É evidente que não estavam verificadas
as condições exigidas pelo artigo 595.º, n.º 1, al. b), do CPC para a prolação de
saneador-sentença. Do ponto de vista factual, o processo estava longe de permitir, sem necessidade
de mais provas, o conhecimento do mérito da causa. Bem pelo contrário, a prova
estava quase toda por fazer, como aliás resulta dos próprios termos da
sentença, que julgou não provada a quase totalidade dos factos que constituem a
causa de pedir. Embora não se tenha cuidado de fundamentar esse segmento
decisório, a razão de se ter julgado tais factos como não provados é óbvia: não
foi produzido qualquer meio de prova sobre eles, nem podia ter sido, por falta
de oportunidade. O tribunal recorrido impediu a produção de prova sobre factos
essenciais para a decisão da causa, inviabilizou a ponderação das várias
soluções jurídicas plausíveis do litígio, ignorou a argumentação expendida
pelos recorrentes na peça que ofereceram na sequência da notificação que lhes
foi feita na audiência preparatória, à qual não dedicou uma linha da sentença,
e, por fim, decidiu de forma não devidamente fundamentada, quer de facto, quer
de direito.
Sendo assim, é evidente que
a sentença recorrida terá de ser revogada, devendo a acção prosseguir os seus
ulteriores termos.
*
Decisão
Acordam
os juízes do Tribunal da Relação de Évora em julgar o recurso procedente, revogando
a sentença recorrida e ordenando que a acção prossiga os seus ulteriores termos.

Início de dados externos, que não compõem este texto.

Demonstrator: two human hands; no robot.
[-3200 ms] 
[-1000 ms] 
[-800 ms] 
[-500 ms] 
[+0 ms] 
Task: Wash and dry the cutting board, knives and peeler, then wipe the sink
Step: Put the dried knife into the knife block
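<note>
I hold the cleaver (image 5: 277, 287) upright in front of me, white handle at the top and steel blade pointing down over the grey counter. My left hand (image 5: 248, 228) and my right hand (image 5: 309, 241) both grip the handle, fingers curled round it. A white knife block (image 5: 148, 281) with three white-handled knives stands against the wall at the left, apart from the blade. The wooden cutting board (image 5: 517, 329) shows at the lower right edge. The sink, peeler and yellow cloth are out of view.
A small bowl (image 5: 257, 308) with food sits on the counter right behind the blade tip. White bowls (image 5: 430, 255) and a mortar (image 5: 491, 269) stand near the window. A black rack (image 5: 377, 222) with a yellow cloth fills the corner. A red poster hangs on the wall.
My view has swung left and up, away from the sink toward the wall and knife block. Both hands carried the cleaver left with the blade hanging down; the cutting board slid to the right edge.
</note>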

Custas a cargo da parte vencida a final.
Notifique.
*
Évora, 9 de Novembro de
2017
Vítor Sequinho dos Santos (relator)
1.ª adjunta
2.ª adjunta
[1] ALBERTO DOS REIS, Código de Processo Civil Anotado, volume
V, p. 140.
[2] JOSÉ LEBRE DE
FREITAS, A. MONTALVÃO MACHADO e RUI PINTO, Código
de Processo Civil Anotado, volume 2.º, p. 669.
[3] ANTUNES VARELA, J.
MIGUEL BEZERRA e SAMPAIO E NORA, Manual
de Processo Civil, 2.ª edição revista e actualizada, p. 385.
[4] Acórdão da Relação do
Porto de 10.03.2009 (processo n.º 0824061); Relator: CANELAS BRÁS.
[5] Acórdão da Relação
de Évora de 14.11.2013 (processo n.º 25/12.3TBFTR-A.E1); Relator: JOSÉ LÚCIO.
[6] Acórdão da Relação
de Lisboa de 14.11.2013 (processo n.º 866/11.9TBOER.L1-2); Relator: TIBÉRIO SILVA.
[7] Acórdão da Relação
de Lisboa de 22.01.2013 (processo n.º 532/10.2T2MFR.L1-7); Relator: ORLANDO NASCIMENTO.